- _PROBLEM STATEMENT_
Scan the data for "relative" and copy the lines it appears in.

*** RECORDS PROVIDED Section Begins ***

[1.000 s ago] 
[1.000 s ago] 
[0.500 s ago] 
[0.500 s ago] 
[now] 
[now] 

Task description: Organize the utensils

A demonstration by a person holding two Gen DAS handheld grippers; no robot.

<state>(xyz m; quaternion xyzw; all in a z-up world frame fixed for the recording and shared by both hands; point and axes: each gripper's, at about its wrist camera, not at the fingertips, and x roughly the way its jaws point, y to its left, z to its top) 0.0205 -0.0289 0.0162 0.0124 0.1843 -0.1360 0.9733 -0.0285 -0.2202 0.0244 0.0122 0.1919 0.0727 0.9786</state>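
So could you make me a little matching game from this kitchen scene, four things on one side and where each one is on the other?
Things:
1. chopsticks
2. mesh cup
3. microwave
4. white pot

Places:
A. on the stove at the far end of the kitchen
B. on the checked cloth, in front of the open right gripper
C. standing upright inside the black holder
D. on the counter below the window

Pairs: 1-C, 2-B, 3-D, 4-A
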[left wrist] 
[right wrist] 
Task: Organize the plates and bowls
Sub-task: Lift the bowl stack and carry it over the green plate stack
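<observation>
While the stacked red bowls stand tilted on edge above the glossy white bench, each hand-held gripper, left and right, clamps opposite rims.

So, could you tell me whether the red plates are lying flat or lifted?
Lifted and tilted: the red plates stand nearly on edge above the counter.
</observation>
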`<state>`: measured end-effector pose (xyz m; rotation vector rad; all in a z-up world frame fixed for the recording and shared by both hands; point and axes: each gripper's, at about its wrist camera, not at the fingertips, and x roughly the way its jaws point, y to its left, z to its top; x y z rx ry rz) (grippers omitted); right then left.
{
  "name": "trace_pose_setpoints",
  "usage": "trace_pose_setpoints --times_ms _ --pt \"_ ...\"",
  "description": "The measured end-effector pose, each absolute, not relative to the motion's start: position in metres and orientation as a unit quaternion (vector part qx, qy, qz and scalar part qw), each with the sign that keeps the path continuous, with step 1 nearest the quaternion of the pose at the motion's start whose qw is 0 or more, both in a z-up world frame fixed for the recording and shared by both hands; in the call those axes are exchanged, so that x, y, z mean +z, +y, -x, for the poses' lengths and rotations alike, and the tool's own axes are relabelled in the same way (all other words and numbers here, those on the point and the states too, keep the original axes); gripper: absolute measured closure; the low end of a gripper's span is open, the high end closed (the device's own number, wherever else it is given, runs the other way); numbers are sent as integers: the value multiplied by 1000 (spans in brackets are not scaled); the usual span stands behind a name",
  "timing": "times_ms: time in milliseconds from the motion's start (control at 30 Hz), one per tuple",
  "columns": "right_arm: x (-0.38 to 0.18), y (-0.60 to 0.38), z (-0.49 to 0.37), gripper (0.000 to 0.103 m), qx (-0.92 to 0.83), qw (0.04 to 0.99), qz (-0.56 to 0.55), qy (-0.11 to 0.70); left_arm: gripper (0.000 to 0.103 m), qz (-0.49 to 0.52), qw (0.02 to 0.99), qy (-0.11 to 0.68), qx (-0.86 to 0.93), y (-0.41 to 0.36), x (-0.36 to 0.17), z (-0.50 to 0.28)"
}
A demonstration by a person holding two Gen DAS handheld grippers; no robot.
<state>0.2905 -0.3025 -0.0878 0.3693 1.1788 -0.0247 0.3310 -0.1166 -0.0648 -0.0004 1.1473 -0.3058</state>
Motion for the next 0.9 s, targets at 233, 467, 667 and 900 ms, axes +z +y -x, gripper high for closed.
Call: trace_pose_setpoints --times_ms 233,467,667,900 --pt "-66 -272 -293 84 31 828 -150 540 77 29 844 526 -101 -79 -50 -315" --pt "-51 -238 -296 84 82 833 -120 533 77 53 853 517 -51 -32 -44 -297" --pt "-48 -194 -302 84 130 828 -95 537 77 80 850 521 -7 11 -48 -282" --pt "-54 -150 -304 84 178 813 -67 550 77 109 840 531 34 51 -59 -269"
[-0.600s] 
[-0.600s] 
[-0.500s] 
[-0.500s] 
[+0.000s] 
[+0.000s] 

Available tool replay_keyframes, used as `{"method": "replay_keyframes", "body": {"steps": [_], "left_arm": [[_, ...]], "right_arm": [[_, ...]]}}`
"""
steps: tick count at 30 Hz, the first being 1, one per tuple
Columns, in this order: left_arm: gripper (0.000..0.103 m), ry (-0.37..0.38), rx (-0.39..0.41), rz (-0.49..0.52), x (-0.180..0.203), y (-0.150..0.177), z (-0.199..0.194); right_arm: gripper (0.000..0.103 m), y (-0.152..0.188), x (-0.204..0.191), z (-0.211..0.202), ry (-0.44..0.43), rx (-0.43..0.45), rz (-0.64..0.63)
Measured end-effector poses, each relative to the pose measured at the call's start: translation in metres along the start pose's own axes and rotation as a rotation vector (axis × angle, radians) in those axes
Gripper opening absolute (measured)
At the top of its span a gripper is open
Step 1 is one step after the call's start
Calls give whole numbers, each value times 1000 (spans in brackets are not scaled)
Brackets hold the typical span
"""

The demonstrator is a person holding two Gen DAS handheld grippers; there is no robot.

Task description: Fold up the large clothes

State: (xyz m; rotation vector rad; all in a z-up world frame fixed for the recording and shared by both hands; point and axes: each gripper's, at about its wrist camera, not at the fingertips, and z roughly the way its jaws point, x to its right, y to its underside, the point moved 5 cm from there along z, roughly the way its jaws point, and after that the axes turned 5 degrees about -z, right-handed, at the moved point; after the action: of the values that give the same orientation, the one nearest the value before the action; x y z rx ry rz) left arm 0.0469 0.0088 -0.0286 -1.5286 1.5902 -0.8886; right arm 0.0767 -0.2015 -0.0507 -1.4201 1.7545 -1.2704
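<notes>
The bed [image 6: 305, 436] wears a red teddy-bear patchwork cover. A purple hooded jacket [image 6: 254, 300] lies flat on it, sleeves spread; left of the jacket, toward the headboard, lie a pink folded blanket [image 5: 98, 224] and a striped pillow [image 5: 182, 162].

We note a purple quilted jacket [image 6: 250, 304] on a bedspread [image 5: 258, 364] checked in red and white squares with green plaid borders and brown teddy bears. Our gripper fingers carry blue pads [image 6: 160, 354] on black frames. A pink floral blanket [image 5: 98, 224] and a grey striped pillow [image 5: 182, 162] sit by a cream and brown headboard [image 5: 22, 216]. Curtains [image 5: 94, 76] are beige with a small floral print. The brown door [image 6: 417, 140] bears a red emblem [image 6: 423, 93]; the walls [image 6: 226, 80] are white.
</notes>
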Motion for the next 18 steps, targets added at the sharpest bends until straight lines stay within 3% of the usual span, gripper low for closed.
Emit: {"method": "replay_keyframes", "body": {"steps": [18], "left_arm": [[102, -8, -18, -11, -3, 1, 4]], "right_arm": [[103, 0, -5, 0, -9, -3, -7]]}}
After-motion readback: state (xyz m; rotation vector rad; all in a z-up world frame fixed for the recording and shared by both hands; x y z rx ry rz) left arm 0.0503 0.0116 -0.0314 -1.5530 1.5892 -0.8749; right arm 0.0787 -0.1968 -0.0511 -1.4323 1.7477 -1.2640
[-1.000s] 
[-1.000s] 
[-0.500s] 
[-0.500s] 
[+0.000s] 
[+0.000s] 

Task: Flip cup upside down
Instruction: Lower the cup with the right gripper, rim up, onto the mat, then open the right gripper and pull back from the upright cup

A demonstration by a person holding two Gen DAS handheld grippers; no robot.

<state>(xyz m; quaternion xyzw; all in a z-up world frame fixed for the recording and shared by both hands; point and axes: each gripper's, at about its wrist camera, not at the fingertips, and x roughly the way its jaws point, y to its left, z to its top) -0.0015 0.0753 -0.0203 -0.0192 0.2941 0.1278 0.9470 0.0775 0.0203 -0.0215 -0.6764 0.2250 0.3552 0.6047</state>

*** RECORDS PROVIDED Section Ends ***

- _RESULT BELOW_
  "description": "The measured end-effector pose, each absolute, not relative to the motion's start: position in metres and orientation as a unit quaternion (vector part qx, qy, qz and scalar part qw), each with the sign that keeps the path continuous, with step 1 nearest the quaternion of the pose at the motion's start whose qw is 0 or more, both in a z-up world frame fixed for the recording and shared by both hands; in the call those axes are exchanged, so that x, y, z mean +z, +y, -x, for the poses' lengths and rotations alike, and the tool's own axes are relabelled in the same way (all other words and numbers here, those on the point and the states too, keep the original axes); gripper: absolute measured closure; the low end of a gripper's span is open, the high end closed (the device's own number, wherever else it is given, runs the other way); numbers are sent as integers: the value multiplied by 1000 (spans in brackets are not scaled); the usual span stands behind a name",
Measured end-effector poses, each relative to the pose measured at the call's start: translation in metres along the start pose's own axes and rotation as a rotation vector (axis × angle, radians) in those axes

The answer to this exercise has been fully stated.